This invitation came full circle.

We crossed paths with Project Jacquard through our long-standing network in China, the same partners who were involved in curating and supporting parts of Levi’s production ecosystem. That layer of the industry, where materials, manufacturing constraints, and scale meet, is often where real innovation either becomes viable or quietly dies. In this case, it became the bridge that brought us into the project’s orbit.

The launch was led by Google ATAP, one of the most interesting units inside Google. ATAP, or Advanced Technology and Projects, operates almost like an internal skunkworks. The mandate is simple and brutal: build things that shouldn’t exist yet. Some never ship. Some redefine categories. ATAP has been behind projects that blend hardware, materials science, and human interface design in ways most product teams never attempt.

Project Jacquard was one of those bets.

The collaboration with Levi’s was not about creating a flashy gadget. The goal was more subtle and more ambitious: make fabric itself an interface. Conductive yarns were woven directly into denim, allowing touch gestures on the sleeve to control music, navigation, and calls. No screens. No visible electronics. Just clothing behaving intelligently.

What impressed me wasn’t the demo. It was the constraints.

The jacket had to feel like a real Levi’s jacket. It had to age well, be washable, handle weather, and survive daily use. Technology was treated as a material, not a feature. Levi’s brought deep cultural knowledge of how people wear clothes. ATAP brought an almost obsessive focus on durability, sensing, and interaction design. And behind both, manufacturing discipline was non-negotiable. That’s where our Chinese partners played a quiet but critical role, ensuring the concept could survive contact with reality.
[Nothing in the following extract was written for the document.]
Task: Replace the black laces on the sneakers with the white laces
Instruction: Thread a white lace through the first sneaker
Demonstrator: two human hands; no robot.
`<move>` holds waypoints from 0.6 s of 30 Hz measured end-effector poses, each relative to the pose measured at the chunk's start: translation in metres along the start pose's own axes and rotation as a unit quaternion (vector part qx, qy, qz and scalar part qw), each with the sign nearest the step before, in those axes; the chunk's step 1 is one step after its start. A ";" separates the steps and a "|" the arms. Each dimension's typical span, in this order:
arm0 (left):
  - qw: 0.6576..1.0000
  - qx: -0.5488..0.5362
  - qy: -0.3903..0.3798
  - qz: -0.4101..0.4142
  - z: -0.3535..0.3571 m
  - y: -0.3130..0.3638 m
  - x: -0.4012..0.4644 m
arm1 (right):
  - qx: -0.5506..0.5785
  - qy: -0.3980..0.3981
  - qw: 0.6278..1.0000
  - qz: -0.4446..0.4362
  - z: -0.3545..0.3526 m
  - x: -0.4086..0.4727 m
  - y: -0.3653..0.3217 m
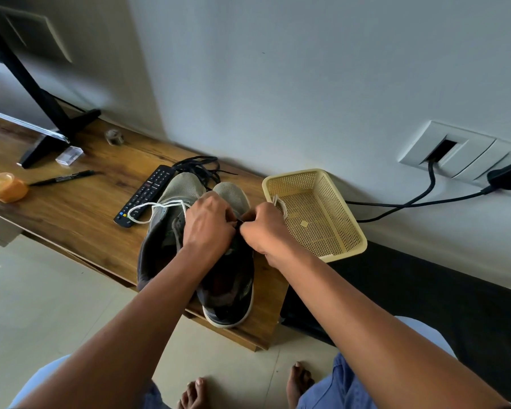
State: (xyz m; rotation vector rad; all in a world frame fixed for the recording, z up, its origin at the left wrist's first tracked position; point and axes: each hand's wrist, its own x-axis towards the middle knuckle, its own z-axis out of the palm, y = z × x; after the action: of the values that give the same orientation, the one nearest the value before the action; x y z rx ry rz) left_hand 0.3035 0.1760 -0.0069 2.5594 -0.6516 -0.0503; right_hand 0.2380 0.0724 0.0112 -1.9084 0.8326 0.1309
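Underneath, wooden shelf [80, 208]; behind, pale wall [307, 84]

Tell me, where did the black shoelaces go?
In the head view, the black laces lie in a loose pile on the wooden table, behind the sneakers' toes near the wall, just right of the TV remote.

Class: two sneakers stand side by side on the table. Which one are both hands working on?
The right sneaker, nearer the yellow basket. Both hands pinch at its lacing; the left sneaker only trails a loose white lace.
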 end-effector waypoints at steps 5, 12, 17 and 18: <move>0.999 0.042 0.024 -0.001 0.000 0.004 -0.003 | 0.034 0.002 0.999 0.009 -0.003 0.000 0.001; 0.995 0.096 0.025 -0.027 -0.001 0.009 -0.004 | 0.081 -0.005 0.996 0.023 -0.005 -0.003 -0.001; 0.996 0.083 0.026 -0.020 -0.004 0.009 -0.007 | 0.112 -0.015 0.993 0.035 -0.011 -0.005 -0.002; 0.997 0.068 0.025 -0.015 -0.005 0.007 -0.007 | 0.118 -0.015 0.992 0.038 -0.010 -0.005 -0.002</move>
State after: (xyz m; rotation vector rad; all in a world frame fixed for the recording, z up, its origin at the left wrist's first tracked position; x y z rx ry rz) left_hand 0.2952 0.1757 -0.0001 2.6927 -0.6168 0.0507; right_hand 0.2326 0.0666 0.0195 -1.6503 0.8607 0.1012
From a wearables perspective, Project Jacquard marked a shift. Away from screens strapped to bodies. Toward environments that respond. Toward interaction that feels closer to habit than behavior.

For me, it reinforced a principle I’ve seen repeat across domains: the most powerful technology is the kind you forget is there. It doesn’t demand attention. It earns trust through reliability.

Project Jacquard wasn’t about the future of fashion. It was about the future of interfaces.

San Francisco felt familiar in the best possible way. A city where ideas are spoken out loud and challenged without ceremony. During that trip, I also had the pleasure of attending a luncheon at the Rotary Club of San Francisco. Long tables, direct conversations, no small talk. I found myself speaking with leaders who had shaped entire layers of Silicon Valley’s development, people who had built infrastructure, companies, and ecosystems rather than chasing headlines. What struck me was their clarity. No mythology. Just hard lessons, long timelines, and a deep sense of responsibility for what technology releases into the world. Sitting there, it felt less like networking and more like listening to a living operating system that continues to quietly run the Valley.